COLLECTED DATA:
========================================

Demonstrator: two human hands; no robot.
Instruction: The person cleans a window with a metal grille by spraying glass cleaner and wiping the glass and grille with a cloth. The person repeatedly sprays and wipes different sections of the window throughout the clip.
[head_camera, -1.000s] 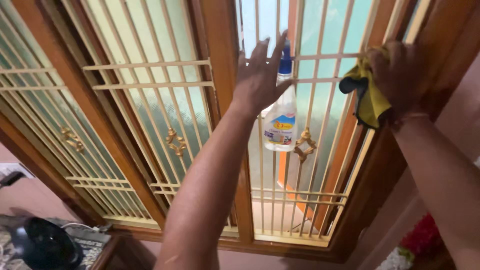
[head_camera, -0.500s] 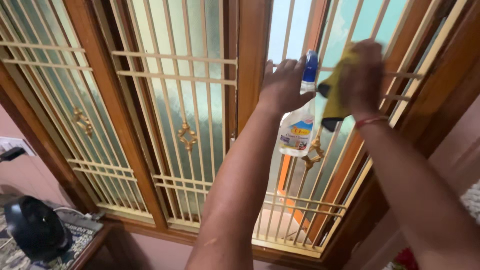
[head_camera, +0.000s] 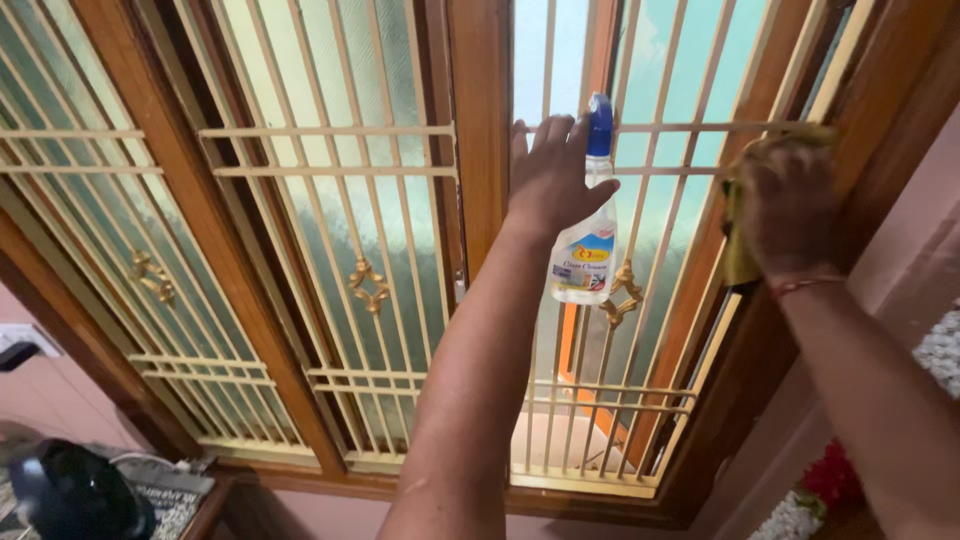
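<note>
Near the upper middle of the frame the left hand (head_camera: 552, 180) wraps around the neck of a clear spray bottle (head_camera: 588, 240) with a blue nozzle, fingers curled over the top and thumb pressed against its side; the bottle hangs upright in front of the cream metal window grille (head_camera: 330, 180). At the upper right the right hand (head_camera: 788, 205) is closed on a yellow cloth (head_camera: 740, 255), pressing it against the wooden window frame (head_camera: 880, 120) just beside the grille bars. Frosted greenish glass shows behind the grille. In the lower left corner a dark rounded object (head_camera: 70, 492) sits on a patterned surface, and red flowers (head_camera: 830, 475) show at the lower right.
</note>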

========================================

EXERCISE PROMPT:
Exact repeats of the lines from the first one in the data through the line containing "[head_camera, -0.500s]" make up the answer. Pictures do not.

REPLY TO THE TASK:
Demonstrator: two human hands; no robot.
Instruction: The person cleans a window with a metal grille by spraying glass cleaner and wiping the glass and grille with a cloth. The person repeatedly sprays and wipes different sections of the window throughout the clip.
[head_camera, -1.000s] 
[head_camera, -0.500s] 

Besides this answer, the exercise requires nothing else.